#### [The task]
From the line with "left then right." through the line with "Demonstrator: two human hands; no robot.", repeat the entries verbatim, both end lines included, and add nothing.

#### [Provided data]
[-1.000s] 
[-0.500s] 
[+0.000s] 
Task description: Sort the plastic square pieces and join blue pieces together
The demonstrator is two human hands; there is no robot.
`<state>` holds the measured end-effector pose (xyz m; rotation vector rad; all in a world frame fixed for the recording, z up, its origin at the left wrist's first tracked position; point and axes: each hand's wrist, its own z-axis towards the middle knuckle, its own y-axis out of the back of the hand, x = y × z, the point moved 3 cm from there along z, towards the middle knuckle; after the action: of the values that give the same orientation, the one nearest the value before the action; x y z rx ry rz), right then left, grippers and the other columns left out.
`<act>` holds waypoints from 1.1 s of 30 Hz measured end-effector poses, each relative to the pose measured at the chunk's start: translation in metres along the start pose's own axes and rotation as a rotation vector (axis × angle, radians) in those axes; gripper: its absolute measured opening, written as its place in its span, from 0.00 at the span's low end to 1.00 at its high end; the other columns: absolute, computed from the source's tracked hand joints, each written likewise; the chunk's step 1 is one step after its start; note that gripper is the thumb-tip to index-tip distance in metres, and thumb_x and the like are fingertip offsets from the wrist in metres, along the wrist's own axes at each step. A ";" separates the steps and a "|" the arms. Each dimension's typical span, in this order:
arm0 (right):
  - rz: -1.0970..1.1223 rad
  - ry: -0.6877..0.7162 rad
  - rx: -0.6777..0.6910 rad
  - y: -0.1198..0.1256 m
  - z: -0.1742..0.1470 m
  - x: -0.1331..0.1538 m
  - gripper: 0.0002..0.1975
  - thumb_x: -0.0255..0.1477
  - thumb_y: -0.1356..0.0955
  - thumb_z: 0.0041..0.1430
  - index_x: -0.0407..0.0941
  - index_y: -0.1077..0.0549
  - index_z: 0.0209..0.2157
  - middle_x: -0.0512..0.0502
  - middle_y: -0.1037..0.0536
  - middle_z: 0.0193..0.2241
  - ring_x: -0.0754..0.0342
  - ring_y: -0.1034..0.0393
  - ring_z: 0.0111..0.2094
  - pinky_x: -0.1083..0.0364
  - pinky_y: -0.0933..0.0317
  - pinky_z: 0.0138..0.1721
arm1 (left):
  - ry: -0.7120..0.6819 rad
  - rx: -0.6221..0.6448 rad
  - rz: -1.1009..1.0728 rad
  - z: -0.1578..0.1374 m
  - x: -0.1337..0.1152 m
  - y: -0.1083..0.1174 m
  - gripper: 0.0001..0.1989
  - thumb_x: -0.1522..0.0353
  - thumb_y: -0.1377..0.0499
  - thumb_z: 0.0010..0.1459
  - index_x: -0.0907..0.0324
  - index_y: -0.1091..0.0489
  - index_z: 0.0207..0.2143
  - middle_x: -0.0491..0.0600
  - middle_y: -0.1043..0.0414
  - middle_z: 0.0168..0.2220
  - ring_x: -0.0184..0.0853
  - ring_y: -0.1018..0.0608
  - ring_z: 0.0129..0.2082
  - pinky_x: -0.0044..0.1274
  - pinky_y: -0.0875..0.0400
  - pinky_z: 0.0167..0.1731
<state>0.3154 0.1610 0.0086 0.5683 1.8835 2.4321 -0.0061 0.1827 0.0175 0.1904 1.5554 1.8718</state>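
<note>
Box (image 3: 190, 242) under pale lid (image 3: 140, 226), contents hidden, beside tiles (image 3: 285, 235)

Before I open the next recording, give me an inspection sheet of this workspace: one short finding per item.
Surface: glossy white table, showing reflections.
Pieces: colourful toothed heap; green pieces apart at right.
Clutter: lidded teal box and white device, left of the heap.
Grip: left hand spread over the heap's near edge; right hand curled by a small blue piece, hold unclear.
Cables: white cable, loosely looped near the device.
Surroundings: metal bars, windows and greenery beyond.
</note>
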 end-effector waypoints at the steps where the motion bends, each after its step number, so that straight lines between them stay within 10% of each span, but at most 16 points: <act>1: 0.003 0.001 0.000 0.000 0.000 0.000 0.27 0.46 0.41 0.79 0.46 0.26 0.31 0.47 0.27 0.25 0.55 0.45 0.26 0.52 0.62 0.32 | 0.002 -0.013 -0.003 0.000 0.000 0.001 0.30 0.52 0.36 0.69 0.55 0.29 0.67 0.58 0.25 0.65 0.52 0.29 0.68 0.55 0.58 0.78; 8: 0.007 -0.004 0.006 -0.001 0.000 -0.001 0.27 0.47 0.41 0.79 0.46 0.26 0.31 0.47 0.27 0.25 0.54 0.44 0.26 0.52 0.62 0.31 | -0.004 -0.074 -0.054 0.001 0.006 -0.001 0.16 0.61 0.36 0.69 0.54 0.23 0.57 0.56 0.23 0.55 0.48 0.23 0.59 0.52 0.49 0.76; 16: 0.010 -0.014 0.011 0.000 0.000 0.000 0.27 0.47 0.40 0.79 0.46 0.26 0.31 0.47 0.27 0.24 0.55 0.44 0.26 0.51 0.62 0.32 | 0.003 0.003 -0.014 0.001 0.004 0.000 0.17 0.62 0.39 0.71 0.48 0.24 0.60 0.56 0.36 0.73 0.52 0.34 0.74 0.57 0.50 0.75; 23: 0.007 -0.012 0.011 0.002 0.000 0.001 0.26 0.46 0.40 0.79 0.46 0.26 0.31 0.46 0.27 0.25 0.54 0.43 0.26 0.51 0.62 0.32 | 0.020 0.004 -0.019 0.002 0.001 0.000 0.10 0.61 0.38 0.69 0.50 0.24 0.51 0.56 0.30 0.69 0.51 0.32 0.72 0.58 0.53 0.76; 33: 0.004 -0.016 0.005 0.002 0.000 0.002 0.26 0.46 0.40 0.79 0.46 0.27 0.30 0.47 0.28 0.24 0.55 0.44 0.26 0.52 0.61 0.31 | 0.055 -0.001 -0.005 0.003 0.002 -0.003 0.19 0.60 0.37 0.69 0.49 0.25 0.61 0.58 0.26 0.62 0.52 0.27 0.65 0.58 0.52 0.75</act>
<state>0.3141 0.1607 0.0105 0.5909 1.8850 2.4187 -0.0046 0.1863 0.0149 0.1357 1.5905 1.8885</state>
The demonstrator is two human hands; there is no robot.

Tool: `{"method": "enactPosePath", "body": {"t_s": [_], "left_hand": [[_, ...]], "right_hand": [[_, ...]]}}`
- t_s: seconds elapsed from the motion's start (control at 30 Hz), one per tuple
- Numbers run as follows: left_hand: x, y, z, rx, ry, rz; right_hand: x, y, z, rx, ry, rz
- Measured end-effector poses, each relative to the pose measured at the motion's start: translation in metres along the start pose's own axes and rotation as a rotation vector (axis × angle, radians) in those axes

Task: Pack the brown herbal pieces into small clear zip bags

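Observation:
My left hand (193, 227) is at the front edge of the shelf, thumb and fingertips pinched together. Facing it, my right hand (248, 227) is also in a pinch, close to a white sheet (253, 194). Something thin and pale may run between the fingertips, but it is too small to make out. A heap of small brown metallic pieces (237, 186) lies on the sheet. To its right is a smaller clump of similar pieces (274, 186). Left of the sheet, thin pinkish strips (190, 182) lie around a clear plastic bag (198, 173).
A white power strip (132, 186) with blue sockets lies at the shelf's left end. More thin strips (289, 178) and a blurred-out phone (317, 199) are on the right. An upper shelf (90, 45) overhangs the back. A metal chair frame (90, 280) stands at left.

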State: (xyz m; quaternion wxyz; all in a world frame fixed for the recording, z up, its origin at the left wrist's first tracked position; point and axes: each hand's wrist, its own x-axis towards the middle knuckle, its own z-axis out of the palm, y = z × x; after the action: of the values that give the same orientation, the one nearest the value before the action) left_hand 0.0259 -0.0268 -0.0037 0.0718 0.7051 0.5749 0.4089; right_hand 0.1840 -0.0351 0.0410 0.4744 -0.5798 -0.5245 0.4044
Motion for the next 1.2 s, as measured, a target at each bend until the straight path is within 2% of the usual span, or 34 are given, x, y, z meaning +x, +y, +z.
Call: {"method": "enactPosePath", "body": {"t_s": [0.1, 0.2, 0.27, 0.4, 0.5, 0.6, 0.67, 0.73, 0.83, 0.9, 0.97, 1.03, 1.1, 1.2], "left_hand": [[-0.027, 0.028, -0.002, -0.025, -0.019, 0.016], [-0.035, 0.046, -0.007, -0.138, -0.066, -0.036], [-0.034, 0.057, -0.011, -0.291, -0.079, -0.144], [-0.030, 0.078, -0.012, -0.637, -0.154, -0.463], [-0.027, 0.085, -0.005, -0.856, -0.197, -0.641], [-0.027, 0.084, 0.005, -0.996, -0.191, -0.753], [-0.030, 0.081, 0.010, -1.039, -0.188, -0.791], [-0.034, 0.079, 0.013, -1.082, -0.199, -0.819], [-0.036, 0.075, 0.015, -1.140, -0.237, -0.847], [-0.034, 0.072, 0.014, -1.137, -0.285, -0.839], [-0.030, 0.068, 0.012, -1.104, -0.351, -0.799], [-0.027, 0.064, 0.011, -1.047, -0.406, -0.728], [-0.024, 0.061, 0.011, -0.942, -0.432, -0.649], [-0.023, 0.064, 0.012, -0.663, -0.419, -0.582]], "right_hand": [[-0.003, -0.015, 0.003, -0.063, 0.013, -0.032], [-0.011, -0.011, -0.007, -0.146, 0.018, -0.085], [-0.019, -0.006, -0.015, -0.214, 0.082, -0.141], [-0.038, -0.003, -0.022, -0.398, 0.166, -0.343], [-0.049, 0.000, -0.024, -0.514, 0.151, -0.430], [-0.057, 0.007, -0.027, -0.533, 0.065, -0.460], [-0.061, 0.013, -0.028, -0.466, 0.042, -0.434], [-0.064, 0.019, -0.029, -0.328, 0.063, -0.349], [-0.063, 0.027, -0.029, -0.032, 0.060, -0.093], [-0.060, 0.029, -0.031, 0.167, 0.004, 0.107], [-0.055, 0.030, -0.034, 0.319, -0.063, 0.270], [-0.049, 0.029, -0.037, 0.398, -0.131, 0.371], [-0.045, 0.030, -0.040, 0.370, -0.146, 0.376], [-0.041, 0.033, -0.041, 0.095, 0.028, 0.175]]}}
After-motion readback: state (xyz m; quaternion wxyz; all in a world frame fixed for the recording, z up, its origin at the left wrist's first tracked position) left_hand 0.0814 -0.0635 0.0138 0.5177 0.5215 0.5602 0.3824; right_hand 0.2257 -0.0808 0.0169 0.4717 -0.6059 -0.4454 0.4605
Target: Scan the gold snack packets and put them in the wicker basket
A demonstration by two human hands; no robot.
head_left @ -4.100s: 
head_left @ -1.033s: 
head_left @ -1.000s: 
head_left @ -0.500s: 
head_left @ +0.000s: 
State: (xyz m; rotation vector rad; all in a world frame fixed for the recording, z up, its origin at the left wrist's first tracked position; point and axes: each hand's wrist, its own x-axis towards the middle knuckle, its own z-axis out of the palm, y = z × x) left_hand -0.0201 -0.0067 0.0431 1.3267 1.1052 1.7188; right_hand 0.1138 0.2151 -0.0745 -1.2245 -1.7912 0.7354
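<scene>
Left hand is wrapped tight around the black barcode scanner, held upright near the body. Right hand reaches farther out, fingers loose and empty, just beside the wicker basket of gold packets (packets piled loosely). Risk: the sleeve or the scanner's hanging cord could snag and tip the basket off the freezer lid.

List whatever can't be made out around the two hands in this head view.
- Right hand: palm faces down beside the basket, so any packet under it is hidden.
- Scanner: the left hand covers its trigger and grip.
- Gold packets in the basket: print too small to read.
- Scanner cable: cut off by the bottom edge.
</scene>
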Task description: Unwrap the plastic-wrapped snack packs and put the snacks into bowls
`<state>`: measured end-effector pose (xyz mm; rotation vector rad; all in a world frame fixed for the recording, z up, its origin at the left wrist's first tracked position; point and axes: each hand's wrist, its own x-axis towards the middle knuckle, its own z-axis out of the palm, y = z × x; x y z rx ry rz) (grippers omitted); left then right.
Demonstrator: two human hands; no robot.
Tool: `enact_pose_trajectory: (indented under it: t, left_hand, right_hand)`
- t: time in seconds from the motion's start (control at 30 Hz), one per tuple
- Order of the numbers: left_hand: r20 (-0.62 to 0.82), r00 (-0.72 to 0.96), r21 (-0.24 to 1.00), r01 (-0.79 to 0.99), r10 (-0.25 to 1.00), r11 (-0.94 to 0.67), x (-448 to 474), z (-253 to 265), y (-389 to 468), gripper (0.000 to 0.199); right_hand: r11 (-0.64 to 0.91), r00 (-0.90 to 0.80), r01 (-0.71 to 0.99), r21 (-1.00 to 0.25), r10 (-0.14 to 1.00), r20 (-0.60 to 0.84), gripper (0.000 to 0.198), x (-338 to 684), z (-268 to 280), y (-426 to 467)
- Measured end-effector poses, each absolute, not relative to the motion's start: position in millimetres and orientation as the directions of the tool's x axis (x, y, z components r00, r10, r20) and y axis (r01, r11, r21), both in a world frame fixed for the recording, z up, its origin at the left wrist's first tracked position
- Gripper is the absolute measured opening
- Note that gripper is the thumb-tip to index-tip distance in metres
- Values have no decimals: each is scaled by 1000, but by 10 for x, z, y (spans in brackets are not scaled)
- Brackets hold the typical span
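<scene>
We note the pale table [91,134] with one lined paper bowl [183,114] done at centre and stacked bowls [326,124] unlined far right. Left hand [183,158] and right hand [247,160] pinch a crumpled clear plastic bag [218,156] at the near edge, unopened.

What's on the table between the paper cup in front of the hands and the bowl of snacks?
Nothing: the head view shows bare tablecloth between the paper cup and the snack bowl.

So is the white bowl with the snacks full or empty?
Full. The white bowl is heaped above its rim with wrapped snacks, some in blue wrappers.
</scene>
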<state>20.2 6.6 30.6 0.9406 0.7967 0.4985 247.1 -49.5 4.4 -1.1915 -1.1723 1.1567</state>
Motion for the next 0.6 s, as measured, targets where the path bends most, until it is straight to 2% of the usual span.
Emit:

#### [Solution for this problem]
`<state>`: measured end-effector pose (xyz mm; rotation vector rad; all in a world frame fixed for the recording, z up, its origin at the left wrist's first tracked position; point and axes: each hand's wrist, its own x-axis towards the middle knuckle, its own z-axis out of the palm, y = z × x; x y z rx ry rz) (grippers omitted); left then right.
Demonstrator: two human hands; no robot.

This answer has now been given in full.